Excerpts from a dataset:
----------------------------------------
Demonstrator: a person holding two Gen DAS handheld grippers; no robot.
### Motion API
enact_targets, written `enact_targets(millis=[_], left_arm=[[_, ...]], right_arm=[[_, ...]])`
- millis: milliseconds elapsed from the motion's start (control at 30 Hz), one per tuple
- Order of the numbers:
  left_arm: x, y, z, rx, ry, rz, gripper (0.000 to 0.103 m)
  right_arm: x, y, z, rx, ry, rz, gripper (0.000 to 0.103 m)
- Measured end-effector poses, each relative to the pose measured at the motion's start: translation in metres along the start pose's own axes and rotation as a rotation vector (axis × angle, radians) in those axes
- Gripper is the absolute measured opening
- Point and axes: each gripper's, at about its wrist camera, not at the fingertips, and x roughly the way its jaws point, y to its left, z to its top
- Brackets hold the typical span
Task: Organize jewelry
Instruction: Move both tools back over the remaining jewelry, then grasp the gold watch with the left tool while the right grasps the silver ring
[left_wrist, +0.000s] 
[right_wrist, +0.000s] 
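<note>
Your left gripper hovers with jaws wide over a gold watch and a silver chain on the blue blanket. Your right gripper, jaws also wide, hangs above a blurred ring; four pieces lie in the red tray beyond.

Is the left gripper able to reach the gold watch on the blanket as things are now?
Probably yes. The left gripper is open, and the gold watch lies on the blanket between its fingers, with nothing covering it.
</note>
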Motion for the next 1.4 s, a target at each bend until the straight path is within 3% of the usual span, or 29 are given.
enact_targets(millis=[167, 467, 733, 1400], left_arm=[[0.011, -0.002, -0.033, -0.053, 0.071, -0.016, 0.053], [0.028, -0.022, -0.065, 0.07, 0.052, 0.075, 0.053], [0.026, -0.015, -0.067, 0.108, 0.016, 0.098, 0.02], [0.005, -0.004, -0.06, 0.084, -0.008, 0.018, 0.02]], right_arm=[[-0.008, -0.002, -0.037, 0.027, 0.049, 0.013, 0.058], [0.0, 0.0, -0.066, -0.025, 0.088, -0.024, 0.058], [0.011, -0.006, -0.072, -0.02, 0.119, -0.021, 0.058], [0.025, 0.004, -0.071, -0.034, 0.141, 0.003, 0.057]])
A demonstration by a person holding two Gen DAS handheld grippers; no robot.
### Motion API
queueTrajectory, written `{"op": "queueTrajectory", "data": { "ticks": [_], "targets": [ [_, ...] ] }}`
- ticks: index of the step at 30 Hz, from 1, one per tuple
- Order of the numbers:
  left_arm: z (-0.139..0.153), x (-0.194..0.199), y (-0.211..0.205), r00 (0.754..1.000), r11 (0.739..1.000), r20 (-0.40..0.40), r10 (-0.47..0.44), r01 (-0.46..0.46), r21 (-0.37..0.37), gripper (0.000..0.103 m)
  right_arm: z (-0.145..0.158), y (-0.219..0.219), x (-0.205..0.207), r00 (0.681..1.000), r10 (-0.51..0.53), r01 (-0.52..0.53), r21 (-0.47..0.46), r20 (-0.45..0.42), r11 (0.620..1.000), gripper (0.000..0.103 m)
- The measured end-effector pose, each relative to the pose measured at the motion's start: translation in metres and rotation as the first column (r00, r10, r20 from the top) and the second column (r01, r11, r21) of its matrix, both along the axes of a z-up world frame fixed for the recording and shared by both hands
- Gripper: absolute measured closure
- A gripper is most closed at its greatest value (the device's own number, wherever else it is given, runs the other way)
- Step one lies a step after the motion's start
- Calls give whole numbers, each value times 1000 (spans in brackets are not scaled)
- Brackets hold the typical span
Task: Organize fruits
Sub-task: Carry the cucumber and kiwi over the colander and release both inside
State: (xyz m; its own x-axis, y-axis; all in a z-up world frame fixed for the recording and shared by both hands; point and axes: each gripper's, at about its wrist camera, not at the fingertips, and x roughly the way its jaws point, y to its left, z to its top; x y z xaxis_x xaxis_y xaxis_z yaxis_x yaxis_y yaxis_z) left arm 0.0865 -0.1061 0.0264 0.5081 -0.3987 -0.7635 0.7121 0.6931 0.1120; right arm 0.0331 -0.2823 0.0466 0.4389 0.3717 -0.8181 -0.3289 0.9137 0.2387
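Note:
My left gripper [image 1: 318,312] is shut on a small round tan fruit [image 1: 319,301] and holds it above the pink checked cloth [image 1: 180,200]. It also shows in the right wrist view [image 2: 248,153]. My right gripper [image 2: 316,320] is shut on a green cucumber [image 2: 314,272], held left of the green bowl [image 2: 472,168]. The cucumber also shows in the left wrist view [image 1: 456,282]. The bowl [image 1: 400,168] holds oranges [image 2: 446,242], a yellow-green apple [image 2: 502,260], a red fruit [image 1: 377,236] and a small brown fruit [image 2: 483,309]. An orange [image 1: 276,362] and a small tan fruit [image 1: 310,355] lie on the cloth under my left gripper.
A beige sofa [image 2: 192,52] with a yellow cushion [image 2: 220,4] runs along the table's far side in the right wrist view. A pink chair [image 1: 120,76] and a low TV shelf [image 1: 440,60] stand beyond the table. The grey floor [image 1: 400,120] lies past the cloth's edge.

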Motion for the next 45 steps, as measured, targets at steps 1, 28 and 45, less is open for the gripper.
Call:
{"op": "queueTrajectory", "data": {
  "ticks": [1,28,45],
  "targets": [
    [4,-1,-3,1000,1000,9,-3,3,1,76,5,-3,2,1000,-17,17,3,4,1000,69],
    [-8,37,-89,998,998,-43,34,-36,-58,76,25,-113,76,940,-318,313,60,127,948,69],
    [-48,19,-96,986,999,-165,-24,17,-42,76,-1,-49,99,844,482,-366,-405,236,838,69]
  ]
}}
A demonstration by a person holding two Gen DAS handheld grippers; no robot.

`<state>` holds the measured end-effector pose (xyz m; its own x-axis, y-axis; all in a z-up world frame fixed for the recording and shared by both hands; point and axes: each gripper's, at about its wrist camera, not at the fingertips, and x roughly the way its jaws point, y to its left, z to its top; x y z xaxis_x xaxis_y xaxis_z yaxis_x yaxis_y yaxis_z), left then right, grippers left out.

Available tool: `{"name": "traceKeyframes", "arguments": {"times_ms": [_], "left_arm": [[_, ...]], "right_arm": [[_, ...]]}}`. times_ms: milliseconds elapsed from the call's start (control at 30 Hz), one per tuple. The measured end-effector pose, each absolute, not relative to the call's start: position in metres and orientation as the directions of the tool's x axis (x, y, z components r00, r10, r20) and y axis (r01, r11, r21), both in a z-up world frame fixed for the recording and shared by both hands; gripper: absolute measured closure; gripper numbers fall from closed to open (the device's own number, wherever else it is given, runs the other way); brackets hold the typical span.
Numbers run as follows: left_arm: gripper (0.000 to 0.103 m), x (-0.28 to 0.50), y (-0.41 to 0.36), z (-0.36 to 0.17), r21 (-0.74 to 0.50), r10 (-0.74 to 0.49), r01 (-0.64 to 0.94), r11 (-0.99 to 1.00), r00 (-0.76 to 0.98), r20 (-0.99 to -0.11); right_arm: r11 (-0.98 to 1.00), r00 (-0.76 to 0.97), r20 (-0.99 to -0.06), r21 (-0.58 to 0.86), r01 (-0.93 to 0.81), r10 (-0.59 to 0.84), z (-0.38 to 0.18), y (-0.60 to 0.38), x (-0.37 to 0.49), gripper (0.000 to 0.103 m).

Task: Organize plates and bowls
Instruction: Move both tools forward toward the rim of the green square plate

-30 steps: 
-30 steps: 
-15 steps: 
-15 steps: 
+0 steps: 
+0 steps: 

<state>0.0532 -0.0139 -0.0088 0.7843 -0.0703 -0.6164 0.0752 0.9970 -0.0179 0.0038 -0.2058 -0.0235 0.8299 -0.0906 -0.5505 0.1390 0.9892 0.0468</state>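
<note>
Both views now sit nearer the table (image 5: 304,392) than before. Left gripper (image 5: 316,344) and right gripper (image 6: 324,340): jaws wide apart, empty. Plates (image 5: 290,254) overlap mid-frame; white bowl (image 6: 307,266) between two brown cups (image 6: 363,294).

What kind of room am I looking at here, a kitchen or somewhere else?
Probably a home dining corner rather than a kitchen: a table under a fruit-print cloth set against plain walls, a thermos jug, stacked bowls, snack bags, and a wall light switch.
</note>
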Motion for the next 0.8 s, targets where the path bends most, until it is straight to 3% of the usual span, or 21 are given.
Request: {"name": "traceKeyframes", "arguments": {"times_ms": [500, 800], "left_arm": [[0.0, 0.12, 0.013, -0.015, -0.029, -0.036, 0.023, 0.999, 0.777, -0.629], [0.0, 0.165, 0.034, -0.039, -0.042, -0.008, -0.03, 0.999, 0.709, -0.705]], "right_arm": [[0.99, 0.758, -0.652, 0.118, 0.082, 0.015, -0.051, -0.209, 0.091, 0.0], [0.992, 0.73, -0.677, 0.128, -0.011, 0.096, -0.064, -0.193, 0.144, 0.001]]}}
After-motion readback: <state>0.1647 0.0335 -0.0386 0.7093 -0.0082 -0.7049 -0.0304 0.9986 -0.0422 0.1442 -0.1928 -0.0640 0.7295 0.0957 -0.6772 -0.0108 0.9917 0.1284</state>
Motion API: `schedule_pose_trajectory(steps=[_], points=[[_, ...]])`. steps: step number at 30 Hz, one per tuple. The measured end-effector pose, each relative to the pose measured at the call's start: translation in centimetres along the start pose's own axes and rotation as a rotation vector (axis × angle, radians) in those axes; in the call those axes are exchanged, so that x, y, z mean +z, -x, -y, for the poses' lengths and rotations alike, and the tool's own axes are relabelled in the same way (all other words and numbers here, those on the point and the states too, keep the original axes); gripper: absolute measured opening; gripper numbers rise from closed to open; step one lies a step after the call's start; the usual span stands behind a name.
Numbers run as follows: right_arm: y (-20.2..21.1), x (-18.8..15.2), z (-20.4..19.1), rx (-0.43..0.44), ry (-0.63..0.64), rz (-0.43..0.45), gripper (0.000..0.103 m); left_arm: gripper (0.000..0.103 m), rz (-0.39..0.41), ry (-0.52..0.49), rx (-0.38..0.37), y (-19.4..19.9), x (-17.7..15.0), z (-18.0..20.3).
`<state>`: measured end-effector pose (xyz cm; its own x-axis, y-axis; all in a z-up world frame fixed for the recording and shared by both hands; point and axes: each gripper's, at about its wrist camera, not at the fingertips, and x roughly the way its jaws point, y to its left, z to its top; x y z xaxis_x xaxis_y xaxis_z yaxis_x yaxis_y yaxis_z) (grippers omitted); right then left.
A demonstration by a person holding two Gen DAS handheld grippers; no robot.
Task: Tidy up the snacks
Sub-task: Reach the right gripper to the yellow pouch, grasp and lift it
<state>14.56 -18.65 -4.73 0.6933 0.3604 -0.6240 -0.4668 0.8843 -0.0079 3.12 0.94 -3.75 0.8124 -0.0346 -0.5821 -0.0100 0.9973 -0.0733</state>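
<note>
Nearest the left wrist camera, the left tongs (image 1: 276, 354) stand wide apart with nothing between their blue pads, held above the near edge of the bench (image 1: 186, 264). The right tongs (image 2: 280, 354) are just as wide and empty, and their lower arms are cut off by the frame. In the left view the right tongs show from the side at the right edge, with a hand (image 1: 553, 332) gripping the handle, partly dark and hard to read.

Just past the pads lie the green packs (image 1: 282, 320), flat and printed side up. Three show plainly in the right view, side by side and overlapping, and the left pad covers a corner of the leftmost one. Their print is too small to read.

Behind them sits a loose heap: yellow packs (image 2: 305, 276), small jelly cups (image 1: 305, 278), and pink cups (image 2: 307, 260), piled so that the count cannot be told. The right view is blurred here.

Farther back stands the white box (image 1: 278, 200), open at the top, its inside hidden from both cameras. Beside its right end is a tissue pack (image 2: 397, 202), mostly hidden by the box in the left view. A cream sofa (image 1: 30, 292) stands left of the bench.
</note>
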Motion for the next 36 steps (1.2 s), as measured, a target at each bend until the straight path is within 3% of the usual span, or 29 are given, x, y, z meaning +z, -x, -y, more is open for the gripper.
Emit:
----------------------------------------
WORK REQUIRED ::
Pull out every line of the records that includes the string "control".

EXERCISE RESPONSE ::
- millis: milliseconds elapsed from the motion's start (control at 30 Hz), one per tuple
Available tool: `{"name": "traceKeyframes", "arguments": {"times_ms": [_], "left_arm": [[_, ...]], "right_arm": [[_, ...]]}}`. times_ms: milliseconds elapsed from the call's start (control at 30 Hz), one per tuple. The measured end-effector pose, each absolute, not relative to the call's start: position in metres and orientation as the directions of the tool's x axis (x, y, z components r00, r10, r20) and y axis (r01, r11, r21), both in a z-up world frame fixed for the recording and shared by both hands; gripper: absolute measured closure; gripper numbers fall from closed to open (the device's own number, wherever else it is given, runs the other way); brackets hold the typical span.

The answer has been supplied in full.